To ensure fast and safe network communication between cluster nodes, set up a separate network used exclusively by the cluster OSD and monitor nodes.

35.11 `/var` Running Out of Space #

By default, the Salt master saves every minion's return for every job in its job cache. The cache can then be used later to look up results from previous jobs. The cache directory defaults to /var/cache/salt/master/jobs/.

Each job return from every minion is saved in a single file. Over time this directory can grow very large, depending on the number of published jobs and the value of the keep_jobs option in the /etc/salt/master file. keep_jobs sets the number of hours (24 by default) to keep information about past minion jobs.

keep_jobs: 24

Important: Do Not Set `keep_jobs: 0`

Setting keep_jobs to '0' will cause the job cache cleaner to never run, possibly resulting in a full partition.

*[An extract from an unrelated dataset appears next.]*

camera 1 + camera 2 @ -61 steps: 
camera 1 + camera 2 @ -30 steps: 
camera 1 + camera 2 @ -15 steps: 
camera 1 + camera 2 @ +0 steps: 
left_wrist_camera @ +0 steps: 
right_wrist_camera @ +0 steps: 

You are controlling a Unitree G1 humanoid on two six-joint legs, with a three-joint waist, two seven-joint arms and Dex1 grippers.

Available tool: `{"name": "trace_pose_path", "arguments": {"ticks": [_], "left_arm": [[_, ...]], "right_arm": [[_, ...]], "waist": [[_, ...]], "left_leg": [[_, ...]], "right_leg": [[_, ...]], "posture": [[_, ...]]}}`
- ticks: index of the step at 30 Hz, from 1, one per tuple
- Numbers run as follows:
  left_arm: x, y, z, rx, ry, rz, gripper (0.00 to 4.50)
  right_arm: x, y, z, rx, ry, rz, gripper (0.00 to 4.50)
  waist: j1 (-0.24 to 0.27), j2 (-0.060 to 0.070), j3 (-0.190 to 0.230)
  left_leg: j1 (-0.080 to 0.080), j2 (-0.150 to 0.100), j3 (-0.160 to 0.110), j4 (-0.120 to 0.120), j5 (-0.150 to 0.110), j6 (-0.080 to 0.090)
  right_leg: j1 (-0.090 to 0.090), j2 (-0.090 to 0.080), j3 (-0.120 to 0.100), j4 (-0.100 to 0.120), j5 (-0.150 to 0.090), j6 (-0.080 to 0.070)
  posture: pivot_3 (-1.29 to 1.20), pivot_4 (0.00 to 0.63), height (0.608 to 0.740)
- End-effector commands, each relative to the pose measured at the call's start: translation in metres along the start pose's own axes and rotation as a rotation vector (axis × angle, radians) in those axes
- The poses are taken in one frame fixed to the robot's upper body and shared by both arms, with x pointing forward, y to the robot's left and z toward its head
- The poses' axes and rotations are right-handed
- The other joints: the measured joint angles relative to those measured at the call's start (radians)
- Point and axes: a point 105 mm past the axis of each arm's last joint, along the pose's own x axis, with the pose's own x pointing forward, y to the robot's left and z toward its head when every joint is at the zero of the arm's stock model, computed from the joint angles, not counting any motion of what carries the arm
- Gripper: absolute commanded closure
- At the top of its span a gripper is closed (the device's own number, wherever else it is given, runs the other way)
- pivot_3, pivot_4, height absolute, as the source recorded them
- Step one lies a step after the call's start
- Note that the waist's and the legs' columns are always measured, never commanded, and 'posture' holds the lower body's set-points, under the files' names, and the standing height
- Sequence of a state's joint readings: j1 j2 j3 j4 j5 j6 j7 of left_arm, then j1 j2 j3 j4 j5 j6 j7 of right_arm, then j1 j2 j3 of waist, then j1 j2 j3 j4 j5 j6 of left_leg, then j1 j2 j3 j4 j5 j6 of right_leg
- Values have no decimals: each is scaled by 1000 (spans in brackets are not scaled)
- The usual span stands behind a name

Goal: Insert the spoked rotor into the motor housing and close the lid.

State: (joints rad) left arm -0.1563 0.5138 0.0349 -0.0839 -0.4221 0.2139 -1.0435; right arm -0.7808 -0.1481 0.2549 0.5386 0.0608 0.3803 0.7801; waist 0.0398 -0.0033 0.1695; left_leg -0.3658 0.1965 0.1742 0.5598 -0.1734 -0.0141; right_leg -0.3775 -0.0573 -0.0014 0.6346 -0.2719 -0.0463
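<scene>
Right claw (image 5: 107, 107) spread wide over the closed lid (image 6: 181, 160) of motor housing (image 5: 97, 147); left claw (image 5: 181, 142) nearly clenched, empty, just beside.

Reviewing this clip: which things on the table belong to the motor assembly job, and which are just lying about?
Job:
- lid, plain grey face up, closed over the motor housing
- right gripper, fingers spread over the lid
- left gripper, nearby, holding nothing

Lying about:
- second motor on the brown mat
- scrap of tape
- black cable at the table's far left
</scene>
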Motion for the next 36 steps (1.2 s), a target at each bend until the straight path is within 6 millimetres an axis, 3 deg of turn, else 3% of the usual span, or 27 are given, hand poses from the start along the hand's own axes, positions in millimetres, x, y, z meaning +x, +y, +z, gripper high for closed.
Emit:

If you want to disable the job cache, set job_cache to 'False':

job_cache: False

Tip: Restoring Partition Full because of Job Cache

When the partition with job cache files gets full because of wrong keep_jobs setting, follow these steps to free disk space and improve the job cache settings:

Stop the Salt master service:

root@master # systemctl stop salt-master

Change the Salt master configuration related to job cache by editing /etc/salt/master:
```
job_cache: False
keep_jobs: 1
```

Clear the Salt master job cache:

root # rm -rfv /var/cache/salt/master/jobs/*

Start the Salt master service:

root@master # systemctl start salt-master

35.12 OSD Panic Occurs when Media Error Happens during FileStore Directory Split #

When a directory split error is generated on FileStore OSDs, the corresponding OSD is designed to terminate. It is then easier to detect the problem and avoids introducing inconsistencies. If the OSD terminates frequently, systemd may disable it permanently depending on the systemd configuration. After the OSD is disabled, it will be set out and process of data migration will be started.

You should notice the OSD termination by regularly running the ceph status command and perform necessary steps to investigate the cause. If media error is the cause of OSD termination, replace the OSD and wait for all PGs to complete their backfill to the new replaced OSD. Then run the deep-scrub for these PGs.

Important

Do not initiate a new deep-scrub by adding new OSDs or changing their weight until the deep-scrub is complete.

For more details about scrubbing, refer to Section 33.2, “Adjusting Scrubbing”.